### Exercise brief
Please reproduce the listing in its entirety, exactly as written, but without images.

### Data section

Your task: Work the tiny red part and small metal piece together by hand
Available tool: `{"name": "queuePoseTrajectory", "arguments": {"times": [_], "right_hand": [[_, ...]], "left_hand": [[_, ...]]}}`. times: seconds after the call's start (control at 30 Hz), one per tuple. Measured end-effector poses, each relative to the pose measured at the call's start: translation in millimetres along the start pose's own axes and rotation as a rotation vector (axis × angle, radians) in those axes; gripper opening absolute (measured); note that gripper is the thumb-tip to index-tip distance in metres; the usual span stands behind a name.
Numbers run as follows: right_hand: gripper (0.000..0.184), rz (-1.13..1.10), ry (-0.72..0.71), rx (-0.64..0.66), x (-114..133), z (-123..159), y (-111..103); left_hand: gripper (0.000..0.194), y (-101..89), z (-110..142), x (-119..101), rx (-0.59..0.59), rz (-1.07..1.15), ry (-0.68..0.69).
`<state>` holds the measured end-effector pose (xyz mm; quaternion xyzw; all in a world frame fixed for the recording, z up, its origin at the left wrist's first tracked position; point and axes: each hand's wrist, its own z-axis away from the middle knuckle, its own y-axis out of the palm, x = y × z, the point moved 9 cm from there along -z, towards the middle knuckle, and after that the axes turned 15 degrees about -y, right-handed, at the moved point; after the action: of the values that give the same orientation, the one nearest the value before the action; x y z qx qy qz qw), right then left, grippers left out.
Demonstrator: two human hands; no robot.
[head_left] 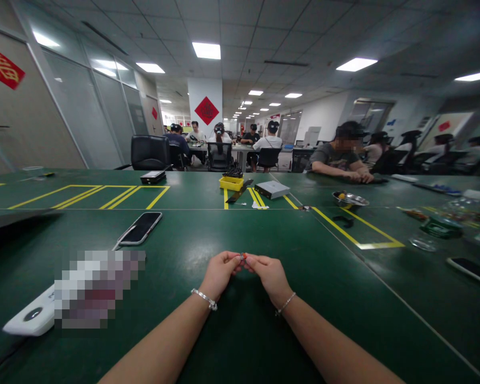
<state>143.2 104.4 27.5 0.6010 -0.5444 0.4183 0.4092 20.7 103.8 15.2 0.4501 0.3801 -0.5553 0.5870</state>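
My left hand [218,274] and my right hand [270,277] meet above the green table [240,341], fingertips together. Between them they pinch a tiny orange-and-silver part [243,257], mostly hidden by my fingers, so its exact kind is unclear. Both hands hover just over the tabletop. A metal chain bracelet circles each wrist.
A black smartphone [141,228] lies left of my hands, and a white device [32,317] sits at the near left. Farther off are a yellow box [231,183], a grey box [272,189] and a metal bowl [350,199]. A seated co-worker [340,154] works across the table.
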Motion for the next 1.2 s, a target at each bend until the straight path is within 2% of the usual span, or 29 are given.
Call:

### Answer box
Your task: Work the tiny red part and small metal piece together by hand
Available tool: `{"name": "queuePoseTrajectory", "arguments": {"times": [_], "right_hand": [[_, ...]], "left_hand": [[_, ...]]}}`. times: seconds after the call's start (control at 30 Hz), one per tuple. Measured end-effector poses, each relative to the pose measured at the call's start: translation in millimetres along the start pose's own axes and rotation as a rotation vector (axis × angle, radians) in those axes; gripper opening absolute (measured); note that gripper is the thumb-tip to index-tip distance in metres; the usual span stands behind a name.
Numbers run as follows: right_hand: gripper (0.000..0.184), rz (-1.13..1.10), ry (-0.72..0.71), rx (-0.64..0.66), x (-114..133), z (-123..159), y (-111..103); left_hand: gripper (0.000..0.194), y (-101..89), z (-110..142), x (-119..101), rx (-0.59..0.59), rz (-1.07..1.15), ry (-0.68..0.69).
`<state>` holds the measured end-effector pose (xyz mm; quaternion xyzw; all in a world frame fixed for the recording, z up, its origin at the left wrist's first tracked position; point and axes: each hand's wrist, its own z-axis away from the middle knuckle, its own y-axis out of the palm, x = y × z, the point moved 9 cm from there along -z, towards the middle knuckle, and after that the axes turned 15 degrees about -y, right-handed, at the moved point; after the action: of the values that give the same orientation, the one nearest the value before the action; x y z qx qy qz qw), right then left, grippers left out.
Demonstrator: two human hands; no robot.
[head_left] 
<state>143.2 104.4 27.5 0.6010 -0.5444 0.4183 0.4092 20.7 103.8 15.2 0.4501 0.3801 -0.5553 0.5870</state>
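My left hand [218,274] and my right hand [270,277] meet above the green table [240,341], fingertips together. Between them they pinch a tiny orange-and-silver part [243,257], mostly hidden by my fingers, so its exact kind is unclear. Both hands hover just over the tabletop. A metal chain bracelet circles each wrist.
A black smartphone [141,228] lies left of my hands, and a white device [32,317] sits at the near left. Farther off are a yellow box [231,183], a grey box [272,189] and a metal bowl [350,199]. A seated co-worker [340,154] works across the table.
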Motion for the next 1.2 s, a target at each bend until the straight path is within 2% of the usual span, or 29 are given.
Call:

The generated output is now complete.